- **WHAT THE TASK REQUIRES**
Type the data below again exactly. Omit all pictures.

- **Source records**
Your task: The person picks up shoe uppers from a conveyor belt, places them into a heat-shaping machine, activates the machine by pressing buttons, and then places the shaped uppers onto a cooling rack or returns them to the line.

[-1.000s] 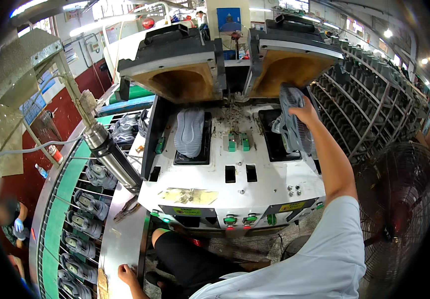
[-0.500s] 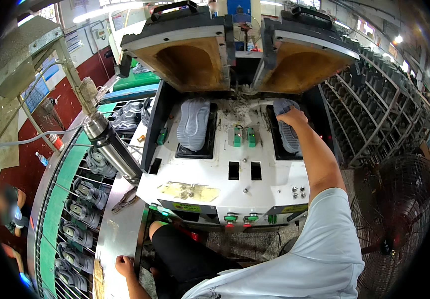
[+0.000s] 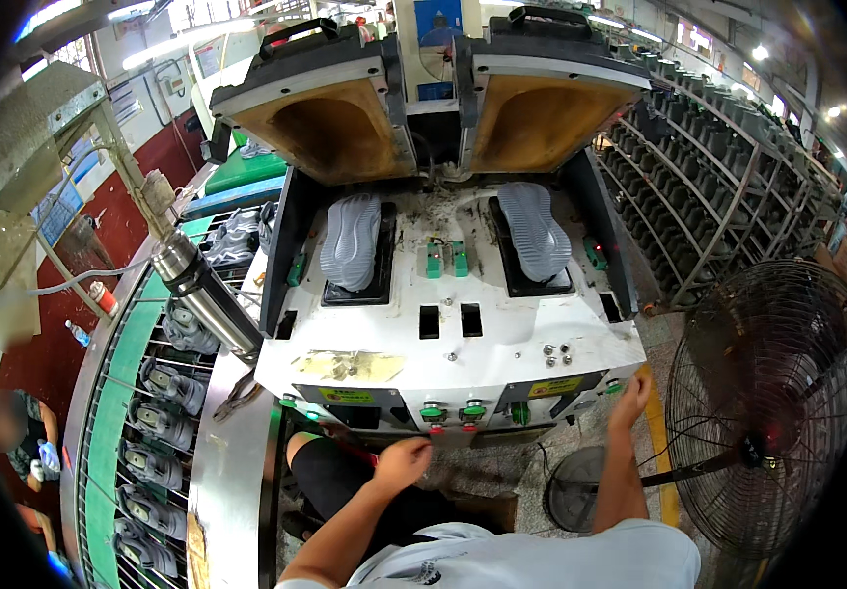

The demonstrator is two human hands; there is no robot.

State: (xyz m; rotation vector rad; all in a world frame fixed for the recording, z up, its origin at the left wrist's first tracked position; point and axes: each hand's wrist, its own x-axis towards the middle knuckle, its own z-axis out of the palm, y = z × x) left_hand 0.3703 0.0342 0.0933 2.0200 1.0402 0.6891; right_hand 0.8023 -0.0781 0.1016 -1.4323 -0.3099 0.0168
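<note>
Two grey shoes lie sole up on the machine's black pads: the left shoe (image 3: 351,243) and the right shoe (image 3: 535,234). Both stand clear of my hands. My left hand (image 3: 404,463) is closed in a loose fist in front of the machine, below its middle red and green buttons (image 3: 433,410). No object shows in it. By the right front corner, my right hand (image 3: 629,401) is held with fingers curled, close to a green button (image 3: 613,387); whether it touches the button cannot be made out. Nothing shows in this hand either.
Two raised lids with brown hollow undersides, the left lid (image 3: 320,128) and right lid (image 3: 531,118), stand over the pads. A roller conveyor (image 3: 114,412) with several grey shoes runs along the left. A large fan (image 3: 752,447) and a loaded rack (image 3: 708,187) stand right. Another person (image 3: 26,442) is far left.
My right hand has let go of the right shoe and come back to the machine's front right corner. My left hand has moved right from beside the metal table. The view has shifted.
</note>
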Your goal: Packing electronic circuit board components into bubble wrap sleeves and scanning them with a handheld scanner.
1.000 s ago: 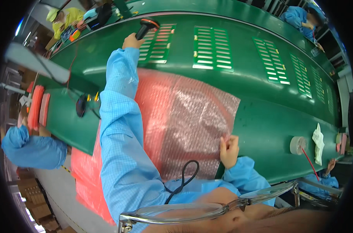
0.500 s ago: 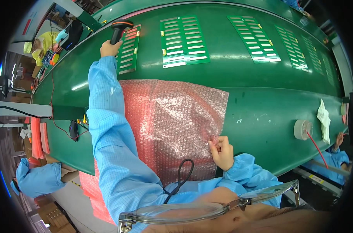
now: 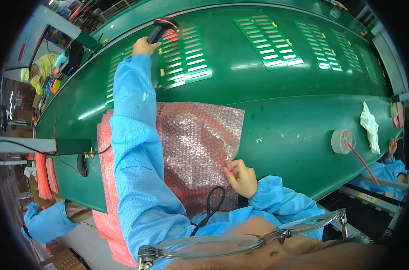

- **RESPONSE FOR THIS EXERCISE**
Your task: The person picks up shoe uppers from a conveyor belt, places them into a heat-shaping machine, activates the machine by pressing buttons, and then places the shaped uppers onto a cooling rack or returns them to the line.

[-1.000s] 
[-0.500s] 
[+0.000s] 

The demonstrator is two human hands; there is no robot.

State: (xyz m; rotation vector rad; all in a world frame fixed for the recording, z up, its origin at the left wrist's first tracked position; point and axes: each hand's wrist, its own x-axis towards the middle knuckle, its own z-axis out of the palm, y = z × x) left_hand 0.3703 0.0342 0.0933 2.0200 1.0402 0.6891; right_hand 0.8023 -0.0781 0.1016 -1.4323 -0.3099 0.0168
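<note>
Two grey shoes lie sole up on the machine's black pads: the left shoe (image 3: 351,243) and the right shoe (image 3: 535,234). Both stand clear of my hands. My left hand (image 3: 404,463) is closed in a loose fist in front of the machine, below its middle red and green buttons (image 3: 433,410). No object shows in it. By the right front corner, my right hand (image 3: 629,401) is held with fingers curled, close to a green button (image 3: 613,387); whether it touches the button cannot be made out. Nothing shows in this hand either.
Two raised lids with brown hollow undersides, the left lid (image 3: 320,128) and right lid (image 3: 531,118), stand over the pads. A roller conveyor (image 3: 114,412) with several grey shoes runs along the left. A large fan (image 3: 752,447) and a loaded rack (image 3: 708,187) stand right. Another person (image 3: 26,442) is far left.
My right hand has let go of the right shoe and come back to the machine's front right corner. My left hand has moved right from beside the metal table. The view has shifted.
</note>
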Your goal: Packing electronic circuit board components into bubble wrap sleeves and scanning them with a handheld scanner.
1.000 s ago: 
0.500 s ago: 
now: 

This exercise requires no additional output.